Je crois savoir que le Corps de ballet du Capitole sera présent sur scène. Entre les chœurs à diriger, les danseurs, les solistes, la tâche s’avère difficile, non ?
Avec Thomas Lebrun, qui est le metteur en scène et chorégraphe de cette production, nous avons énormément travaillé en amont de ce spectacle, car, effectivement, tous les artistes ne répondent pas de la même manière à une direction d’orchestre. Nous avons mis en place avec Thomas une authentique collaboration en nous enrichissant mutuellement. Clairement, lorsque le ballet est en action, il y a d’autres paramètres qui rentrent en compte. Je dois dire que Bizet est surtout un musicien de théâtre et que toute sa personnalité musicale trouve pleinement sa place à la scène. D’ailleurs, je m’efforce d’expliquer, de demander aux merveilleux solistes de cette distribution, de raconter une histoire, de ne pas penser récitatif puis air, de ne pas s’attarder sur des points d’orgue. En fait nous ne sommes pas loin du drame musical.

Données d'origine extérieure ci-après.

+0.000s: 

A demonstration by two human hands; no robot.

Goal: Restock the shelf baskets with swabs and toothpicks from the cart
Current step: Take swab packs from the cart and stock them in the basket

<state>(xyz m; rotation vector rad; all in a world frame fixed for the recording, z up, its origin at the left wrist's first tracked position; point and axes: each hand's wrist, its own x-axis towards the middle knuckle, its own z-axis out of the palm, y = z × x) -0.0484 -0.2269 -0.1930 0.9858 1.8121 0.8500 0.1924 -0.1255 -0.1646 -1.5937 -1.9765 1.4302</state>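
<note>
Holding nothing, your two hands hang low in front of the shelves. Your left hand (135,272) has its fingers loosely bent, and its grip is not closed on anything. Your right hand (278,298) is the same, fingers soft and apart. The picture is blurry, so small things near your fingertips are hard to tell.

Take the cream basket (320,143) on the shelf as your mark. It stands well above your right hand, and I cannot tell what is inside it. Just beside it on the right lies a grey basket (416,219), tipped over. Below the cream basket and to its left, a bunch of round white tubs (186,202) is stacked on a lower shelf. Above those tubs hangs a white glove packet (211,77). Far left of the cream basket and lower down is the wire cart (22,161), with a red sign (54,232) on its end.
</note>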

Quels sont les ouvrages que vous n’avez pas encore dirigés et que vous rêvez un jour de conduire ?
Le Ring, un jour ! Mais il faut du temps pour un pareil ouvrage. Une anecdote si vous permettez. C’était je pense en 2014, j’étais assistant à Bastille pour la Tétralogie et Christophe Ghristi, que je voyais pour la première fois, m’a confié la direction d’un Ring concentré sur deux heures, Siegfried et l’Anneau maudit, qui a été donné à l’Amphithéâtre de l’Opéra Bastille. Ce spectacle a fait l’objet d’une tournée qui a très bien fonctionné. Bien sûr je rêve de Tristan, de Parsifal, du Chevalier à la rose. Je crois que ce sont des opéras qui me correspondent physiquement, comme ceux de Massenet. Mais j’aime aussi beaucoup l’émotion pure du dernier Verdi et de Puccini. Et je reviens à ces Pêcheurs avec un bonheur incroyable. Concernant Mozart, dont j’adore tenir le continuo lorsque je le dirige, je persiste à le trouver d’une exigence folle. C’est un compositeur qui ne supporte même pas l’à peu près, comme tous les autres d’ailleurs (rires!!). Je l’ai abordé étant jeune, je pense que je poursuivrais… plus tard. J’ai découvert l’Orchestre du Capitole aujourd’hui. Bien sûr tout le monde musical connaît les qualités de ses musiciens, mais tout de même, quel bonheur, quelle complicité immédiate et quelle réactivité lorsque je demande le moindre détail. Je crois que le répertoire français est dans leur ADN.
Quels sont vos projets après le Capitole ?
Après différents concerts, je vais faire mes débuts à Francfort en dirigeant Martha de Flotow. A nouveau Les Pêcheurs de perles à Berlin, toujours dans la même mise en scène de Wim Wenders. Suivra Thaïs puis beaucoup de symphonique avec des œuvres de Richard Strauss et de Bruckner.
Votre premier contact avec le Capitole ?
Vous dire simplement que c’est un véritable foisonnement de talents à tous les niveaux et dans tous les corps de métier. Tout le monde participe à ce que cette maison soit une grande maison d’opéra.